> **WHAT YOU HAVE TO DO**
Print every line of the data word for word.

> **INFORMATION SHOWN**
·····

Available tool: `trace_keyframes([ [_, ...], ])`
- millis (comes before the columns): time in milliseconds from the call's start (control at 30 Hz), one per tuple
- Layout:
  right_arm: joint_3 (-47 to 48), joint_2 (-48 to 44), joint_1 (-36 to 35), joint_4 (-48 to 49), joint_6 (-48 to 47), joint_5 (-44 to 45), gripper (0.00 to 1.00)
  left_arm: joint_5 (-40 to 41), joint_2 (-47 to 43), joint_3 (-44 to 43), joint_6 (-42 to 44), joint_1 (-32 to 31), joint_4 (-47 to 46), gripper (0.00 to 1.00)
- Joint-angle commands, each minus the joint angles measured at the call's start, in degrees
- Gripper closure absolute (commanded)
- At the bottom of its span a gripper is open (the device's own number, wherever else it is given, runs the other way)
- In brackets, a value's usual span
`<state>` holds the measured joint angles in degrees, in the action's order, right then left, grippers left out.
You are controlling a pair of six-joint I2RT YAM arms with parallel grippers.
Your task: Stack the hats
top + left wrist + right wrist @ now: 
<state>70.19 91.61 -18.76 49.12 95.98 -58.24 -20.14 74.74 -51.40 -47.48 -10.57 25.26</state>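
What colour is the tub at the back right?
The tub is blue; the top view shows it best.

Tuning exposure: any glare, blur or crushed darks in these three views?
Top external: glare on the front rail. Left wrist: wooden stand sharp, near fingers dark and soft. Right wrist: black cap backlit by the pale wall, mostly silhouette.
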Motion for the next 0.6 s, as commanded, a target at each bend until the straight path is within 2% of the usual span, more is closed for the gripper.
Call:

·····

> **SOLUTION TO THIS EXERCISE**
Available tool: `trace_keyframes([ [_, ...], ])`
- millis (comes before the columns): time in milliseconds from the call's start (control at 30 Hz), one per tuple
- Layout:
  right_arm: joint_3 (-47 to 48), joint_2 (-48 to 44), joint_1 (-36 to 35), joint_4 (-48 to 49), joint_6 (-48 to 47), joint_5 (-44 to 45), gripper (0.00 to 1.00)
  left_arm: joint_5 (-40 to 41), joint_2 (-47 to 43), joint_3 (-44 to 43), joint_6 (-42 to 44), joint_1 (-32 to 31), joint_4 (-47 to 46), gripper (0.00 to 1.00)
- Joint-angle commands, each minus the joint angles measured at the call's start, in degrees
- Gripper closure absolute (commanded)
- At the bottom of its span a gripper is open (the device's own number, wherever else it is given, runs the other way)
- In brackets, a value's usual span
`<state>` holds the measured joint angles in degrees, in the action's order, right then left, grippers left out.
You are controlling a pair of six-joint I2RT YAM arms with parallel grippers.
Your task: Stack the hats
top + left wrist + right wrist @ now: 
<state>70.19 91.61 -18.76 49.12 95.98 -58.24 -20.14 74.74 -51.40 -47.48 -10.57 25.26</state>
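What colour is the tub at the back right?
The tub is blue; the top view shows it best.

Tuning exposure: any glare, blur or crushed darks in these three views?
Top external: glare on the front rail. Left wrist: wooden stand sharp, near fingers dark and soft. Right wrist: black cap backlit by the pale wall, mostly silhouette.
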Motion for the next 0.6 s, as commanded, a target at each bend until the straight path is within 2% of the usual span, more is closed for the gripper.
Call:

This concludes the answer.